What you should do: After locating the line that holds "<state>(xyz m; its", output it and all following lines word for word, stopping only at the end of the data.

Given information:
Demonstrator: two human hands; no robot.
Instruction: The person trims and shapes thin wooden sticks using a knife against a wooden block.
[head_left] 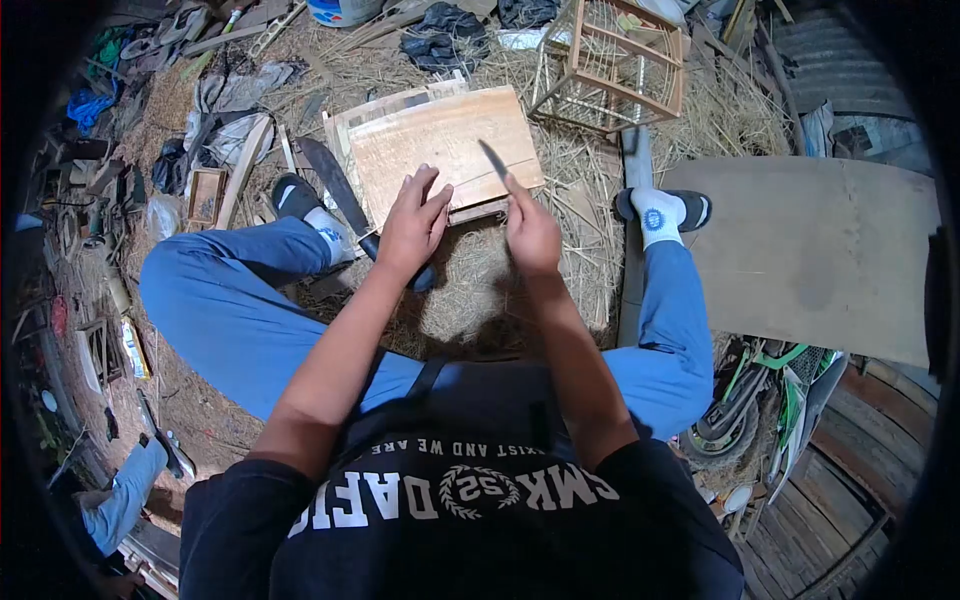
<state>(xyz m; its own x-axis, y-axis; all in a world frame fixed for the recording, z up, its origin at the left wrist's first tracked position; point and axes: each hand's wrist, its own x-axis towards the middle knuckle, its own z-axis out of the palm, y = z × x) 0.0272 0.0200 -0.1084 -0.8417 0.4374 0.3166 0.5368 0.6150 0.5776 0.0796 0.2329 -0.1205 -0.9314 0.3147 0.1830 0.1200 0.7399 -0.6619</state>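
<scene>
A pale wooden board (430,140) lies in front of me, with a thin dark line across its lower right part. My left hand (412,222) rests at the board's near edge, fingers spread on the wood. In my right hand (532,228) is a small knife (492,157), its blade pointing up and to the left over the board's right part; the grip is hidden by my fingers. Left of the board lies a large dark-bladed machete (335,180), its handle passing behind my left wrist.
A wooden frame cage (610,75) stands behind the board at the right. Straw covers the ground. A large flat panel (810,255) and a green motorcycle (765,400) are at the right. Another person's leg (130,490) shows at lower left.
</scene>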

Written response:
<state>(xyz m; its own x-axis, y-axis; all in a world frame fixed for the recording, z up, its origin at the left wrist's first tracked position; point and axes: each hand's wrist, its own x-axis towards the middle knuckle, its own z-axis out of the palm, y = z × x) 0.0272 0.0200 -0.1084 -0.8417 0.4374 0.3166 0.5368 0.6150 0.5776 0.0796 0.2329 -0.1205 -0.9314 0.3147 0.1830 0.1200 0.7399 -0.6619</state>
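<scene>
A pale wooden board (430,140) lies in front of me, with a thin dark line across its lower right part. My left hand (412,222) rests at the board's near edge, fingers spread on the wood. In my right hand (532,228) is a small knife (492,157), its blade pointing up and to the left over the board's right part; the grip is hidden by my fingers. Left of the board lies a large dark-bladed machete (335,180), its handle passing behind my left wrist.
A wooden frame cage (610,75) stands behind the board at the right. Straw covers the ground. A large flat panel (810,255) and a green motorcycle (765,400) are at the right. Another person's leg (130,490) shows at lower left.
</scene>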

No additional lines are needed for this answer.